O hacker Walter Delgatti Neto, que segundo a Procuradoria-Geral da República (PGR) teria sido orientado pela deputada federal Carla Zambelli (PL-SP) a invadir o sistema do Conselho Nacional de Justiça (CNJ), teria acessado clandestinamente as credenciais de uma juíza que atua na Região Metropolitana.
— Fui surpreendida. No momento que eles roubaram meus dados, fiquei impedida de acessar o sistema. Só fiquei sabendo que tinha sido a Zambelli e esse hacker quando o PGR ofereceu denúncia, informando que foram utilizados os meus dados — contou à reportagem a magistrada, que prefere não se identificar.
Atuante na área criminal, a juíza afirmou que foram elaborados alguns documentos ilegalmente a partir de seus acessos pessoais, como alvarás de solturas a presos de outros Estados. Também foi identificada uma restrição judicial de veículo.
— Óbvio que não foram cumpridos, porque eu não tenho jurisdição sobre um preso que tem a prisão decretada por um juiz federal ou um preso de outro Estado. Nenhum alvará foi cumprido — explicou.
A magistrada diz que a Corregedoria do Tribunal de Justiça do RS e o CNJ foram informados tão logo a irregularidade foi identificada. Além dela, pelo menos um outro juiz, de outro Estado, teve os acessos utilizados clandestinamente.
Até mesmo um falso mandado de prisão contra o ministro Alexandre de Moraes, do Supremo Tribunal Federal (STF), foi inserido no Banco Nacional de Monitoramento de Prisões (BNMP). O documento forjado foi feito utilizando outro login.
STF mantém condenação
A Primeira Turma do Supremo Tribunal Federal (STF) manteve nesta sexta-feira (6), por unanimidade, a condenação da deputada Carla Zambelli a 10 anos de prisão pela invasão aos sistemas do Conselho Nacional de Justiça (CNJ).

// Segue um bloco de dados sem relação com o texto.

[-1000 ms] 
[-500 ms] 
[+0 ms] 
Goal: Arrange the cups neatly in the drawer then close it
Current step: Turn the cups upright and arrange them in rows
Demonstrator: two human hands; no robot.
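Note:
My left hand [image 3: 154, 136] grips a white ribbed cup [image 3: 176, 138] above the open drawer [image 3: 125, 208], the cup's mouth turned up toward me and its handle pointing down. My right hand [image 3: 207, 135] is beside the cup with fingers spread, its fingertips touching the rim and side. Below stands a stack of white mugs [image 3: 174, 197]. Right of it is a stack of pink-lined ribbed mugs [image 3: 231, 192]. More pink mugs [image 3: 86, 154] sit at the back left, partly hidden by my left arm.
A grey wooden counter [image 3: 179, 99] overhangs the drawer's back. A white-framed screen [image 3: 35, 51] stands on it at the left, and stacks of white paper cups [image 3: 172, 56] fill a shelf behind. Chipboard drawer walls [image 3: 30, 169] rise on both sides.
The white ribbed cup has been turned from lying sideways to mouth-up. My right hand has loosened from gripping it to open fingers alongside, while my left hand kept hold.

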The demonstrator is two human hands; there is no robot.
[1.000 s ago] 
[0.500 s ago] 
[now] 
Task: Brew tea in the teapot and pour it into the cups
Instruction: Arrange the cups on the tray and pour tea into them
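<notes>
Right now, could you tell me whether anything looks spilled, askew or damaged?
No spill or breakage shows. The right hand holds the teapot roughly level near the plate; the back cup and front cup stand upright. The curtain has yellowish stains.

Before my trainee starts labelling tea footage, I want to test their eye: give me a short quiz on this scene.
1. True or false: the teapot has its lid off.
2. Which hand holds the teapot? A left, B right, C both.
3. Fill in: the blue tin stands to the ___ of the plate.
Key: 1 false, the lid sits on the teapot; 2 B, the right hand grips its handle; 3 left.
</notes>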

Relator do caso no STF, o ministro Alexandre de Moraes afirmou que o recurso apresentado é "meramente protelatório" e decidiu pelo trânsito em julgado — ou seja, o encerramento da fase de recursos.
A posição foi acompanhada pelos outros quatro ministros da Primeira Turma — Cristiano Zanin, Luiz Fux, Flávio Dino e Cármen Lúcia —, que não chegaram a apresentar votos escritos.
A deputada é considerada foragida pela Justiça. O nome dela, inclusive, foi incluído na lista de difusão vermelha da Interpol.
Condenação
De acordo com as investigações, Zambelli teria atuado em parceria com o hacker Walter Delgatti Neto para inserir documentos falsos na base de dados do CNJ — incluindo um suposto mandado de prisão contra o ministro Alexandre de Moraes.
No recurso, a defesa de Zambelli pediu a absolvição da parlamentar e alegou cerceamento de defesa, por falta de acesso às provas.
Por unanimidade, a Primeira Turma condenou:
- Carla Zambelli: 10 anos de prisão, em regime inicialmente fechado, perda do mandato parlamentar (a ser declarada pela Câmara dos Deputados após o trânsito em julgado) e inelegibilidade.
- Walter Delgatti: oito anos e três meses de prisão, em regime inicialmente fechado. Ele já cumpre prisão preventiva.
- Indenização: a deputada e o hacker também terão que pagar uma indenização de R$ 2 milhões por danos morais e coletivos.